=== WHAT YOU SHOULD DO ===
Go line by line through the data below and count those that hold "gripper". Return only the number.

=== SUPPLIED MATERIAL ===
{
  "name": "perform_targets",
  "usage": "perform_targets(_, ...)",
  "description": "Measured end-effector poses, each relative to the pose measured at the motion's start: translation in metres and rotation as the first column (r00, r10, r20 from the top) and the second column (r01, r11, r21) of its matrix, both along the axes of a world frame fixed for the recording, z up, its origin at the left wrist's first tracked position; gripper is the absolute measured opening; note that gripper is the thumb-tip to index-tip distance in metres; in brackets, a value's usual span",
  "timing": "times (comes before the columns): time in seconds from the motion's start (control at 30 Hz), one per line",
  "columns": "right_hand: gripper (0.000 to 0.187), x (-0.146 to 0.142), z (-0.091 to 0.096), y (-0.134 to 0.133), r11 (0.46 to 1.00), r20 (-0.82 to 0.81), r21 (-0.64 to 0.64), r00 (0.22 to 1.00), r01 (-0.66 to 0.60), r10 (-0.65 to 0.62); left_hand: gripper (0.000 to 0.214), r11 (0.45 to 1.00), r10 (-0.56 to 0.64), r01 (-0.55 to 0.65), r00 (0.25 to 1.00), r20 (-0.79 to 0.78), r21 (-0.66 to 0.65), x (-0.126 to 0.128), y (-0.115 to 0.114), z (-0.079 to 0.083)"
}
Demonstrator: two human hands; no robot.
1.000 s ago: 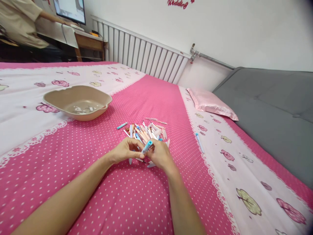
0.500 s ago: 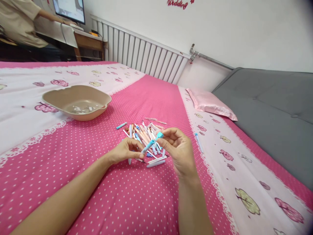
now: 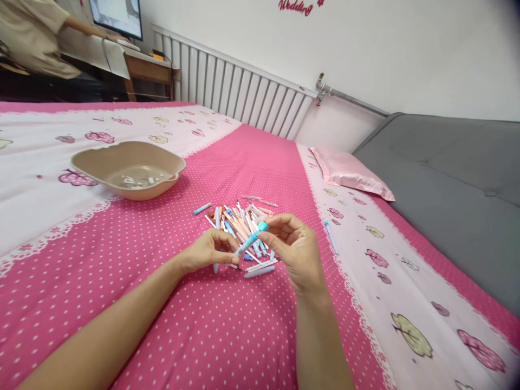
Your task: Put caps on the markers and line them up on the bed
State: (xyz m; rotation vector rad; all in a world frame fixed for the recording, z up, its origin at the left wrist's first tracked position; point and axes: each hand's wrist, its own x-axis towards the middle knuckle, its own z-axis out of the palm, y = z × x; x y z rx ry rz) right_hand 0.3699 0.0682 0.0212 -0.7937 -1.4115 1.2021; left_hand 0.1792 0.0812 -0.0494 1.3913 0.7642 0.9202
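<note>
My left hand (image 3: pixel 211 248) pinches a light blue pen barrel (image 3: pixel 246 245) between thumb and fingertips. My right hand (image 3: pixel 290 241) grips a turquoise end piece (image 3: pixel 264 226), which meets the barrel's upper end. Whether it sits inside or only against the opening is too small to tell. Beneath both hands lies a loose pile of pen parts (image 3: pixel 239 219), with white, peach and blue sticks and tubes. A grey-white barrel (image 3: pixel 259 272) rests at the pile's near edge. One short blue tube (image 3: pixel 202 208) lies apart on the left, and a blue pen (image 3: pixel 331 237) on the right.
A beige plastic basin (image 3: pixel 130 189) with small white pieces stands on the pink bedspread (image 3: pixel 182 336) at left. Behind are a pink pillow (image 3: pixel 349 173), a grey headboard (image 3: pixel 447 179) and a white railing (image 3: pixel 239 81). Another person (image 3: pixel 36 38) sits at a desk, far left.
My right hand has brought the turquoise end piece down and left against the barrel's end; a small gap showed between them before. My left hand has barely moved.
</note>
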Motion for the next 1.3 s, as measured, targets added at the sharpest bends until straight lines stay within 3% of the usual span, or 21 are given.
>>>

=== RESPONSE ===
2